XDR-TB Transmitted from Mother to 10-Month-Old Infant: Diagnostic and Therapeutic Problems

Diagnostics (Basel). 2022 Feb 8;12(2):438. doi: 10.3390/diagnostics12020438.


Drug-resistant TB (DR-TB) in children is a special epidemiological, clinical, and diagnostic problem, and its global incidence remains unknown. DR-TB in children is usually of a primary nature and is most often transmitted to the child from a household contact, so these cases reflect the prevalence of DR-TB in the population of adult patients.

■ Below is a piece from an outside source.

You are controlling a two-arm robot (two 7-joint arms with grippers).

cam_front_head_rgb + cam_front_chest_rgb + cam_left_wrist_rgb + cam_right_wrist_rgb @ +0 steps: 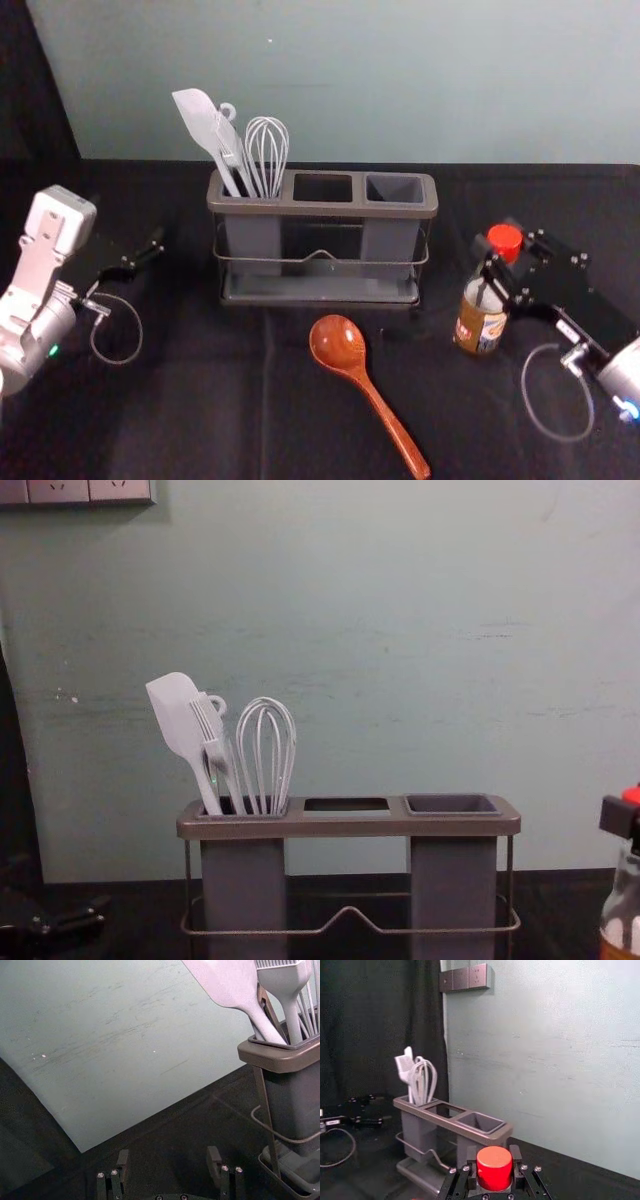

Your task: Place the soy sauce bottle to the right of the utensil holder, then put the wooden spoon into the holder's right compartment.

The risk of infection with Mycobacterium tuberculosis complex (MTBC) in children depends on age, duration of exposure, proximity of contact with the infected person, and the level of source virulence. Most cases of TB in children, especially in infants, are caused by household contacts, where the main sources of infection are parents, grandparents or older siblings. However, there are many documented cases of TB transmission outside the family. The most common source of infection is an adult who is profusely positive for mycobacteria, diagnosed too late, and inadequately treated. It has been estimated that a sputum-positive patient might infect 30-50% of their household members. For this reason, active epidemiological investigation and contact tracing in the environment of sputum-positive patients are the most appropriate methods of identifying infected family members. This paper presents a case report concerning the transmission of extensively drug-resistant TB, Beijing 265 genotype, from a mother to her 10-month-old daughter. It is the first case diagnosed in Poland, and one of very few described in the literature where treatment was effective in the mother and the infant recovered spontaneously.

Keywords: Mycobacterium tuberculosis; XDR-tuberculosis; drug resistance; household TB transmission.